Tuesday night, Whirl, Liz, and I attended the Dropkick Murphys’ concert at the Vic Theatre. I have always enjoyed going to the Vic, and Tuesday was no different in that regard. The Vic is an intimate and intriguing space, full of history and character—and not particularly big: it has room for about 1500 people. Wherever you sit or stand in the Vic, you will see and enjoy the show. Dropkick Murphys are essentially a punk rock band. They formed in 1996 in the Irish Catholic working class neighborhoods of South Boston. They blend punk, Irish folk, rock, and hardcore into their own unique sound. One apt description voiced it as a combination of the Pogues and the Ramones. They share their experiences and beliefs in working class solidarity, friendship, loyalty and self-improvement in hopes of bettering society. They play fast, aggressive rock ‘n’ roll infused with Irish folk influences. Bagpipes are nearly as prominent as guitars. In the true spirit of punk rock we view the band and the audience as one in the same; in other words our stage and our microphone are yours.

The set at the Vic was incredible.

Dropkick Murphys have become more popular in the last couple years, although I have yet to hear them played on the radio. They were mentioned at least a couple times in Faithfulthe fascinating journal written by two Boston Red Sox about being Boston Red Sox fans, Stephen King and Stewart O’Nan. King and O’Nan picked an incredible season: 2004. They were not alone. Dropkick Murphys released the EP, Tessie, in 2004. The album features the Murphys’ version of the official Boston Red Sox anthem, “Tessie” . The original “Tessie” was a Broadway tune. Boston fans adopted “Tessie” during the 1903 World Series. Fans sung it regularly until 1916.

King and O’Nan picked a grueling method to write their book: almost daily letters, emails and journal entries spanning the nine months from spring training to the World Series. Parts of the book form a dialog back and forth between the two authors—almost an epistolary novel. Parts can be read as a detailed description and technical analysis of the box scores you might find in the Boston Globe. And other parts, the most fascinating parts, form a series of confessions, descriptions and arguments by two fans that approach baseball as a religion. Stephen King writes this as he prepares to go to Game 4 of the playoff series against the New York Yankees:

“Yet still we are faithful. … Tonight, we’ll once again fill the old green church of baseball on Lansdowne Street, in some part because it’s the only church of baseball we have; in large part because—even on mornings like this, when the clean-shaven Yankee Corporate Creed seems to rule the baseball universe—it’s still the only church of baseball we really love. No baseball team has ever come back from a three-games-to-none deficit to win a postseason series … and we tell ourselves it has to happen sooner or later for a baseball team, it just has to.”

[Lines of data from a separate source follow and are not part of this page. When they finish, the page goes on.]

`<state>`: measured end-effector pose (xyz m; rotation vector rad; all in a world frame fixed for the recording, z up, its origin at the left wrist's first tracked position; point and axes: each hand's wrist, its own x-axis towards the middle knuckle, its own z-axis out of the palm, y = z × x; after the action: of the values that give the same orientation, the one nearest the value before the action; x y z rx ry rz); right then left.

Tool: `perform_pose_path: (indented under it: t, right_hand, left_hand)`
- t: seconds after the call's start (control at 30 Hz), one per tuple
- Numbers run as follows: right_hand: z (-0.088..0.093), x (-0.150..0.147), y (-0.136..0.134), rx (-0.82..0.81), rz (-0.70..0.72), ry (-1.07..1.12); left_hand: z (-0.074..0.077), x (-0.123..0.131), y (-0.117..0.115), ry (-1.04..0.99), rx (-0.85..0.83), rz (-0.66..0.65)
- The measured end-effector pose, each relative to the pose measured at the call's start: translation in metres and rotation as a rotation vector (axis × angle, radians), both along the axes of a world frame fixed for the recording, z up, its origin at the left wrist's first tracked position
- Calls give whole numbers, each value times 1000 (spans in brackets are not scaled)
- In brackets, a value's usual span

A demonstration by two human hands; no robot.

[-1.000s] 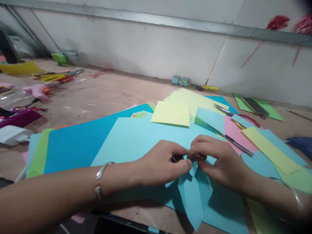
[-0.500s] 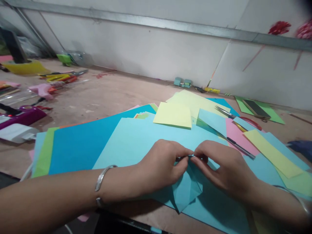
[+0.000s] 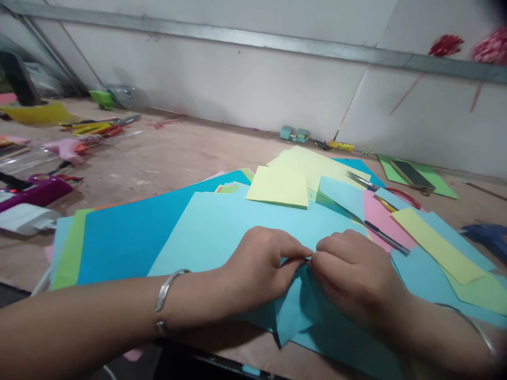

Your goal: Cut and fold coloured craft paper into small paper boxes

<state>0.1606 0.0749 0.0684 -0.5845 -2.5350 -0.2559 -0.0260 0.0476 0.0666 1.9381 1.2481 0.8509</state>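
Observation:
A light-blue folded paper (image 3: 295, 309) hangs point-down beneath my fingertips, above larger light-blue sheets (image 3: 198, 237). My left hand (image 3: 263, 261) pinches its upper edge between thumb and forefinger. Close beside it, my right hand (image 3: 356, 269) has its fingers curled in, closed on the same paper; its fingertips are partly hidden. The two hands nearly touch at the top of the fold. Just beyond them lies a folded pale-yellow paper (image 3: 279, 187). A pen (image 3: 386, 238) rests on pink and blue paper to the right of my right hand.
Scissors (image 3: 402, 196) lie on the papers at the back right, near a dark blue glue gun (image 3: 487, 237). On the left are a purple power strip (image 3: 43, 189), a white plug (image 3: 27, 218) and a pink glue gun (image 3: 67, 149). A wall (image 3: 222, 79) closes off the back.
My right hand's fingers have curled in more tightly at the paper's top edge, and that hand has turned slightly. My left hand keeps its pinch. The view has shifted a little.

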Motion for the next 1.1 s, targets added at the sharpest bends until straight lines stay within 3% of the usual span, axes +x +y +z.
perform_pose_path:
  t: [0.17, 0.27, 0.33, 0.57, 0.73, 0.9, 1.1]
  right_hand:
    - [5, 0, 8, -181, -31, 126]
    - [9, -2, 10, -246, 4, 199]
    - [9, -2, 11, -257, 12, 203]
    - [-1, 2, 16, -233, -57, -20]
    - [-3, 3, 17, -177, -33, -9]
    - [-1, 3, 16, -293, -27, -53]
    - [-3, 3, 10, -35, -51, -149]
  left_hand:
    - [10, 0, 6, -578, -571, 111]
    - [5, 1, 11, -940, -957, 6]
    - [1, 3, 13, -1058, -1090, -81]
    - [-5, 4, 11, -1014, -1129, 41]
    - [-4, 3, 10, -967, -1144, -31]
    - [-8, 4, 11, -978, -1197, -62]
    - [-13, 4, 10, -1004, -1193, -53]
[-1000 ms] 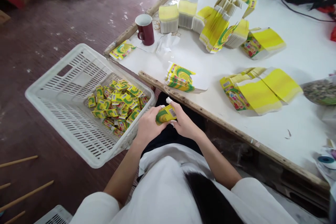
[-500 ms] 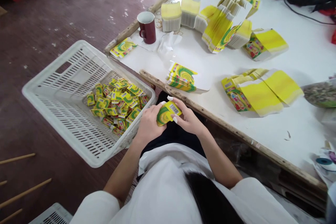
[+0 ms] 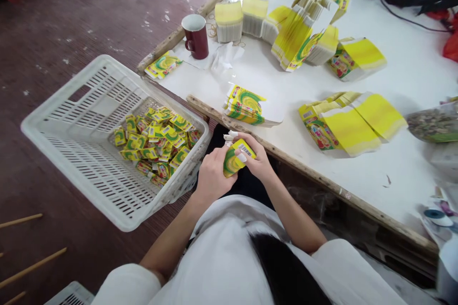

I said I was going to talk about music, and here I am, once more talking about baseball.

One of the catalysts for my wanting to write something about music comes from this book, Faithful. If you have read many of Stephen King’s books you know that he is a consummate fan of rock and roll. With many thanks to my wife, Whirl, I have had the pleasure of reading a great number of King’s books. King places songs into his stories; these songs become compelling characters in their own right. His use of music in his writing is skillful. The incorporation of music is not forced—not hackneyed.

The tradition of playing the Standells’ “Dirty Water” after each home victory at Fenway Park began in the 1960s. King references this act several times over the course of the 2004 season. He delivers his observations with that same casual-but-essential air he uses in his fiction. I can only hope to employ the same skill were I to write a book about 2005; I would choose to reference AC/DC’s “Thunderstruck” at Comiskey Park.

Music has an uncanny way of placing us at a particular time and place. “If I Should Fall From Grace with God” takes me April of this year—staring at a problem I cannot seem to solve. Anxious Lad makes compilations of the songs he is listening to at any given time. He labels them simply with the date. Once a month or so he makes a new CD of twenty or thirty songs from that period of time. He has been doing this for years. I prefer to leave the songs in my head—to let the memory wash over me when I rediscover the song sometime later. U2’s “Hawkmoon 269” transports me to my first independent steps at college. I now associate “The Old Main Drag” with my recent trip to Europe. Led Zeppelin’s “Fool in the Rain” serves as the tribute to Whirl—a song I always associate with first meeting her.

These lyrics serve me as subtle clues—triggers—for memories somewhere in my scattered thoughts.